In a television commercial that the United States’ Public Broadcasting System (PBS) ran for years, PBS “NewsHour” host Gwen Ifill declared that she loved her job because it allowed her to “ask not only all of my questions but also and more importantly all of your questions.” This assertion was, and remains, absurd, just like her network’s regular fundraising claim to be free of corporate sponsors. The claim has long been contradicted by the string of corporate “image” commercials (purchased by leading financial, “defense,” auto, insurance, and rail corporations) that appear before the network’s nightly “NewsHour”—along with a list of corporate-sponsored foundations and super-wealthy individuals who pay for the show along with “regular viewers like you.” Consistent with those commercials and despite its name, the news and commentary one finds on PBS is in rich tune with the narrow capitalist parameters of acceptable coverage and debate that typify the more fully and explicitly for-profit and commercialized corporate media. As progressive journalist David Sirota suggested two years ago, reflecting on recent investigations showing that super-moneyed right-wing capitalists like the Koch brothers and Texas billionaire had (along with more “liberal” software mogul Bill Gates) influenced PBS content through multi-million dollar donations, the “P” in “PBS” often seems to more properly stand for “Plutocratic,” not “Public.” None of this should be surprising to anyone familiar with the distinctively big business-dominated history of U.S. broadcast media. Since the United States fails to provide anything like adequate funding for public broadcasting, both “P”BS and National “Public” Radio (a regular vehicle for neoliberal business ideology) depend on foundations, corporations and wealthy individuals to pay for much of their programming. Beneath their standard claims to have no interest in shaping “public” media content, these private funders have bottom-line agendas—meaning that their contributions come with strings attached—strings that undermine the integrity of the “independent” journalism they bankroll. (For what it’s worth, for two decades, between 1994 and 2014, the “NewsHour” was primarily owned by the for-profit firm Liberty Media. Liberty Media was run by the conservative and politically active billionaire John Malone, who had a majority stake in MacNeil-Lehrer, the show’s producer.)
The Pentagon Broadcasting System?
What might seem more surprising perhaps is the remarkable extent to which the “P” in “PBS” often seems to stand for “Pentagon” or perhaps “Presidential” when it comes to foreign policy content. Whatever the global issue of the day or week, “NewsHour” anchors and their invited “experts” can be counted on to report and reflect in accord with the doctrinal assumption that Washington always operates with the best of intentions. They almost uniformly treat the U.S. as a great, benevolent, and indispensable force for freedom, democracy, security, peace, and order in a dangerous world full of evil and deadly actors.

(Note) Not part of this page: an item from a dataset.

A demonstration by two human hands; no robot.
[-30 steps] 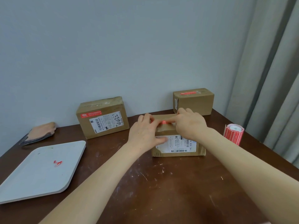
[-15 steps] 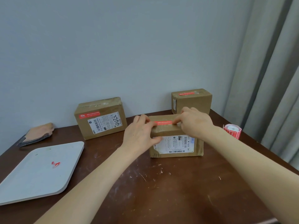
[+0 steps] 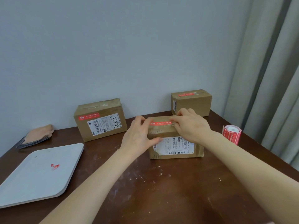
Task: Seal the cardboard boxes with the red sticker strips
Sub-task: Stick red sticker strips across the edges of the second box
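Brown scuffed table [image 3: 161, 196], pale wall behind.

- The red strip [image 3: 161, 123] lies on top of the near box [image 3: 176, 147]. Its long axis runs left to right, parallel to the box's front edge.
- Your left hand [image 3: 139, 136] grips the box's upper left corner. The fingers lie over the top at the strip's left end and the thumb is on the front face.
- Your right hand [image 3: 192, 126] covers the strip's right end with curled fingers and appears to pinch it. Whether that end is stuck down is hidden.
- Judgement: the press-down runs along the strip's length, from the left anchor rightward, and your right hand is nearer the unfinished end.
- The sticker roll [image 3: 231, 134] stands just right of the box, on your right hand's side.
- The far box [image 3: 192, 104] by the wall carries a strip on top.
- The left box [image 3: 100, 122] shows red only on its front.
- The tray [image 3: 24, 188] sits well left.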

The show’s invited commentators are drawn primarily from the nation’s imperial establishment. They are commonly current or retired insiders from within the Pentagon, the White House, the “intelligence community,” and/or the nation’s elite network of foreign policy think-tanks:
- the Council on Foreign Relations the granddaddy of all S. ruling class think-tanks
- the Carnegie Endowment for International Peace
- the Aspen Institute
- the Atlantic Council
- the RAND Corporation
- the Hoover Institution
“NewsHour” anchors and guests generally agree that the United States’ officially designated enemies are malevolent bad guys who need to be contained, controlled, and even attacked by the ultimate good guy, Uncle Sam.

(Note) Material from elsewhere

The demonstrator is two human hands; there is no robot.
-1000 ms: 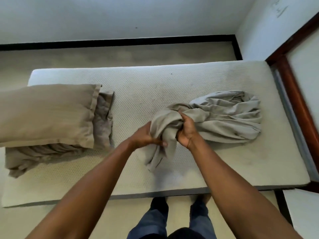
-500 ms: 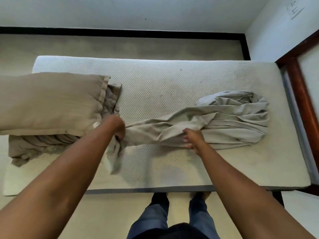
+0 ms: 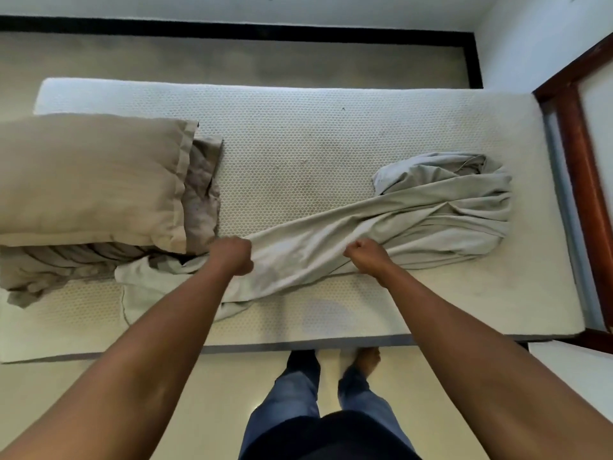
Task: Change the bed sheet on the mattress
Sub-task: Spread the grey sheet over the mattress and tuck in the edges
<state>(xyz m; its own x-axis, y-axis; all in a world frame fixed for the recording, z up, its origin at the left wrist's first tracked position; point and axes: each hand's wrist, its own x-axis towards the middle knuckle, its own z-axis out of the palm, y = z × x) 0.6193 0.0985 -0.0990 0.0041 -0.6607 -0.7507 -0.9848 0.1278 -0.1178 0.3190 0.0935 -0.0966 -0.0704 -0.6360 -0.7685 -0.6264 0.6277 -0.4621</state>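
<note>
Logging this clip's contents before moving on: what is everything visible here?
mattress: one, white, across the middle
bed sheet: one, light grey, bunched at the mattress's right end, stretched toward the pillow
pillow: one, tan, left end
crumpled cloth: one, brown-grey, under the pillow
door frame: one, reddish-brown wood, far right
trouser legs: two, blue, near edge
left hand: grips the bed sheet
right hand: grips the bed sheet

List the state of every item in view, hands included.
left hand: fist gripping the sheet
right hand: fist gripping the sheet
sheet: partly drawn out leftward, rest bunched at the right end
mattress: mostly bare
pillow: lying at the left end, on brown cloth
brown cloth: crumpled under the pillow
</note>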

Not surprisingly, the long and ongoing record of U.S. imperial arrogance and criminality is swept down George Orwell’s memory hole even as new entries to the ugly registry occur. When reported by “NewsHour,” horrific crimes committed by the U.S. military are always treated as well-intended mistakes. Along with the rest of the “mainstream” U.S. media, “NewsHour” “insists that Russia deliberately bombs hospitals, etc., where if we do it, it is of course an accident.”
There’s some room for disagreement between and among the show’s invited experts, including the show’s foreign policy authority Margaret Warner, about specific U.S. foreign policy tactics, strategies, and actions. There’s no space for serious debate about the immorality, lawlessness, or imperial nature of that policy. On the rare occasions when “NewsHour” anchors seem to challenge guests from the White House or Pentagon on foreign policy matters, it is generally to ask why the U.S. isn’t going harder at the officially certified bad guys.

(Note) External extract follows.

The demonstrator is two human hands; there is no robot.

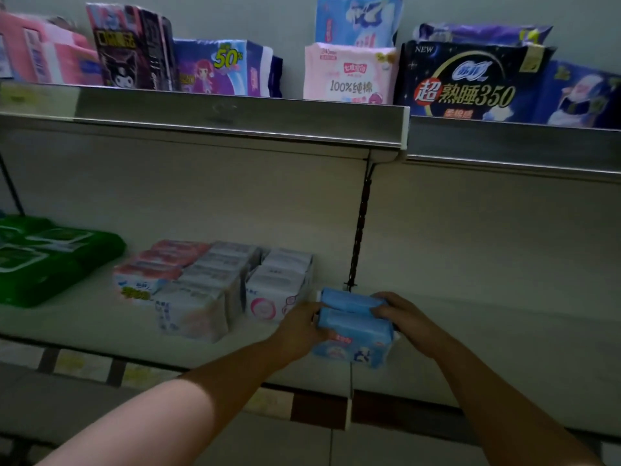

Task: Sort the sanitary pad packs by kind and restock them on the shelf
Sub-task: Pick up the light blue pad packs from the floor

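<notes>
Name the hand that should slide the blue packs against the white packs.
Right, probably. The right hand grips the outer side of the blue packs and can push them toward the white packs; the left hand sits between them, in the way.

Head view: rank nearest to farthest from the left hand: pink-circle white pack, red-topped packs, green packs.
1. pink-circle white pack: just left of the left hand, which grips the blue packs.
2. red-topped packs: further left on the same lower shelf.
3. green packs: far left end of that shelf.
</notes>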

America as Umpire, NOT Empire
The foreign policy coverage and commentary doesn’t get much better in the documentary division of PBS. A documentary shown last October bears the risible title “American Umpire”—an obvious World Series season play on what the filmmakers see as the preposterous notion of an American Empire. It is narrated by ex-U.S. Marine and former “NewsHour” host and producer, Jim Lehrer. Developed by the right-wing Hoover Institution and “targeted for PBS” (the organization’s own revealing phrase), “American Umpire” takes the doctrinal “Exceptionalist” U.S. Good and Rest of World Dangerous narrative to absurd lengths.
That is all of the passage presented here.